▶ **Problem requirements**
The required result is every line of the records that includes "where".

▶ **Records supplied**
####
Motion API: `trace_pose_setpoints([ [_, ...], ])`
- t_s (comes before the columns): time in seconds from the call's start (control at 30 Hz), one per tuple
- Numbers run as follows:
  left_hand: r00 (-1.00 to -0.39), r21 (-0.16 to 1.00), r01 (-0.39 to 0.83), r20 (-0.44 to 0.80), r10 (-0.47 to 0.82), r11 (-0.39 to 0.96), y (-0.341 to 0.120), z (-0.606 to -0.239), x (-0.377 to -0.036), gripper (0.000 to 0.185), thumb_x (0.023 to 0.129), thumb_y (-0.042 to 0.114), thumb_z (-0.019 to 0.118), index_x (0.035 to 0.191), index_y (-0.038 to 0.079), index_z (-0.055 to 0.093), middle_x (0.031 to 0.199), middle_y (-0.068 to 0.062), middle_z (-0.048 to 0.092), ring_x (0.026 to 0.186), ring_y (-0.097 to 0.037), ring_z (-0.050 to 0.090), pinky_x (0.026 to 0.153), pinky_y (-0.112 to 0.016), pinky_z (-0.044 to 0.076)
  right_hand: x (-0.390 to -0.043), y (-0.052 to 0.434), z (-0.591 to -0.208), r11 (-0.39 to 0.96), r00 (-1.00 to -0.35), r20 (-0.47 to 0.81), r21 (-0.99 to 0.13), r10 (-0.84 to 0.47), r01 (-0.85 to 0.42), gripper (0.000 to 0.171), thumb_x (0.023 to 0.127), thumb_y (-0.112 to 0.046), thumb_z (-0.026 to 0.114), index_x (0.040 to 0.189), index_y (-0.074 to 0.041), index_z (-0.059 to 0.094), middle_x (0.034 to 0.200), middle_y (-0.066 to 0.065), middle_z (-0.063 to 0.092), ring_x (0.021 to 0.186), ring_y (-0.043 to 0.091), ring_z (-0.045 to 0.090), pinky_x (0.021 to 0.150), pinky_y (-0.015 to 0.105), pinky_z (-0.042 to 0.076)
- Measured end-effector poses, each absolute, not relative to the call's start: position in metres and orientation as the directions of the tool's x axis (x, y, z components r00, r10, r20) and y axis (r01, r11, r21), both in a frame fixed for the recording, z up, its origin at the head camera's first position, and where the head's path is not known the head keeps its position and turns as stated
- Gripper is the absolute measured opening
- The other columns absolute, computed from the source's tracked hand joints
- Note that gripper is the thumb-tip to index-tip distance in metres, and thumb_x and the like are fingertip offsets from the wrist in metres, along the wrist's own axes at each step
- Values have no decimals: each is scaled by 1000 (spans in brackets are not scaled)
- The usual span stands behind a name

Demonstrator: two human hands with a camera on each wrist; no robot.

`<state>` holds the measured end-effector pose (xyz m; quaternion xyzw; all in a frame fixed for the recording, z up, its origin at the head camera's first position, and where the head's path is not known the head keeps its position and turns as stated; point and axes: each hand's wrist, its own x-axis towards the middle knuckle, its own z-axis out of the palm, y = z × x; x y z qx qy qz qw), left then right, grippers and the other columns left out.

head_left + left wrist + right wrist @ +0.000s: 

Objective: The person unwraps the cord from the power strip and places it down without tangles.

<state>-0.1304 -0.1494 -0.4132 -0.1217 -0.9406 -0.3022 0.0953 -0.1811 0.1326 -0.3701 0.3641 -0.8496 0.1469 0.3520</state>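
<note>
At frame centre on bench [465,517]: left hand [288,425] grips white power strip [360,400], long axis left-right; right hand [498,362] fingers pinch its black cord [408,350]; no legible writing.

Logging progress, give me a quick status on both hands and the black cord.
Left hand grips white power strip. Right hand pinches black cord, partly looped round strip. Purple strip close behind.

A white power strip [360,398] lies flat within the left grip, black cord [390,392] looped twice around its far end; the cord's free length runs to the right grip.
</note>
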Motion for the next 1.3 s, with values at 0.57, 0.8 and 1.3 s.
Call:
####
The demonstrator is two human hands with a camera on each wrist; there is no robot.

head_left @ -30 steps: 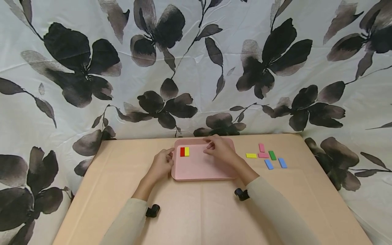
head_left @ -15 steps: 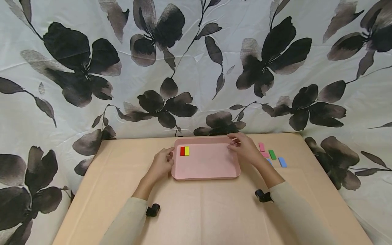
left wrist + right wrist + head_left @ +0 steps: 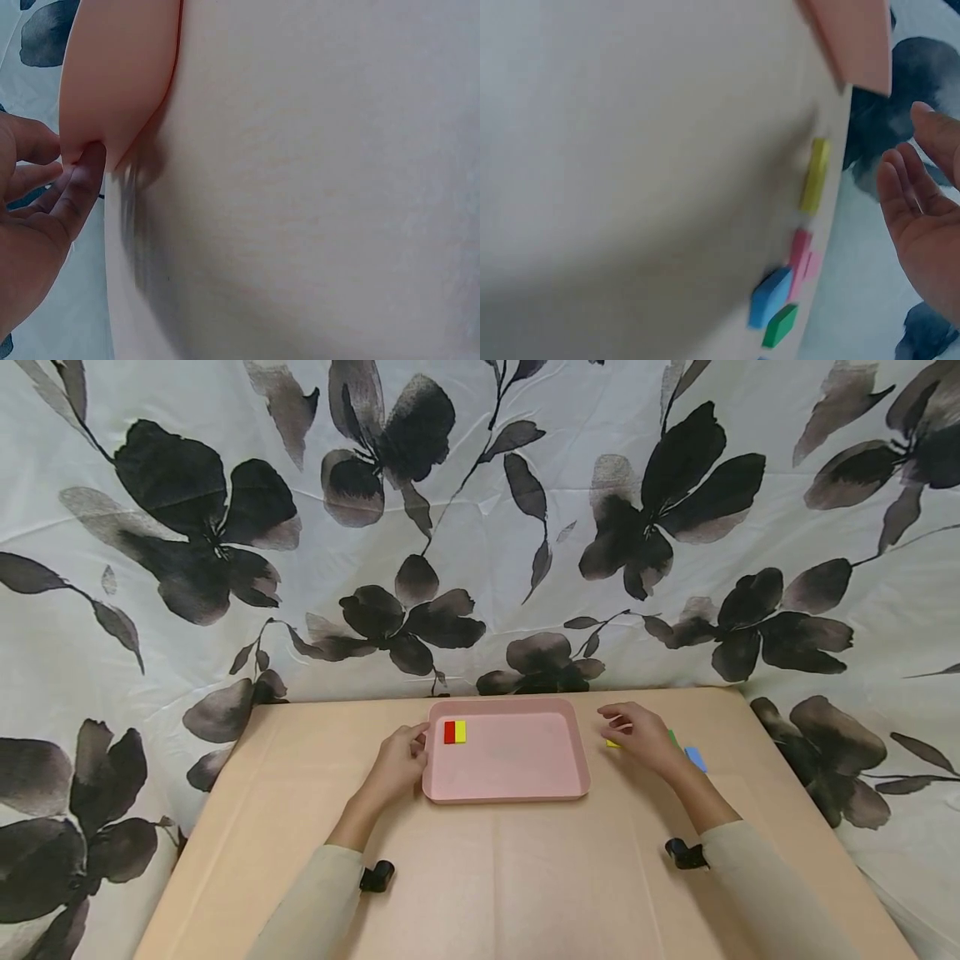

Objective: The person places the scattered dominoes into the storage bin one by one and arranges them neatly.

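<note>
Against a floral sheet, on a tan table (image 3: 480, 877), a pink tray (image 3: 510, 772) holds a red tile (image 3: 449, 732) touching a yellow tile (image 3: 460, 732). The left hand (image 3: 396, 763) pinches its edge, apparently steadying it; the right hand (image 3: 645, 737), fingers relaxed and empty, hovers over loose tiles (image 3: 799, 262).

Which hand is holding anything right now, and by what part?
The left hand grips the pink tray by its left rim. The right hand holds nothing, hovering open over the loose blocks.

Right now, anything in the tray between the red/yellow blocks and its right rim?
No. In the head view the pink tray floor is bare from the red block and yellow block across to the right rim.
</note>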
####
▶ **Expected answer**
- Measured end-effector poses, each absolute, not relative to the call's start: position in metres and orientation as the directions of the tool's x axis (x, y, z components r00, r10, r20) and y axis (r01, r11, r21), both in a frame fixed for the recording, z up, its origin at the head camera's first position, and where the head's path is not known the head keeps its position and turns as stated
`<state>` holds the measured end-effector pose (xyz m; quaternion xyzw; all in a frame fixed for the recording, z up, its origin at the head camera's first position, and where the head's path is not known the head keeps its position and turns as stated; point and axes: each hand's wrist, its own x-axis towards the middle knuckle, its own z-axis out of the palm, y = z × x; x y z qx qy qz qw), left then right, grippers and the other columns left out.

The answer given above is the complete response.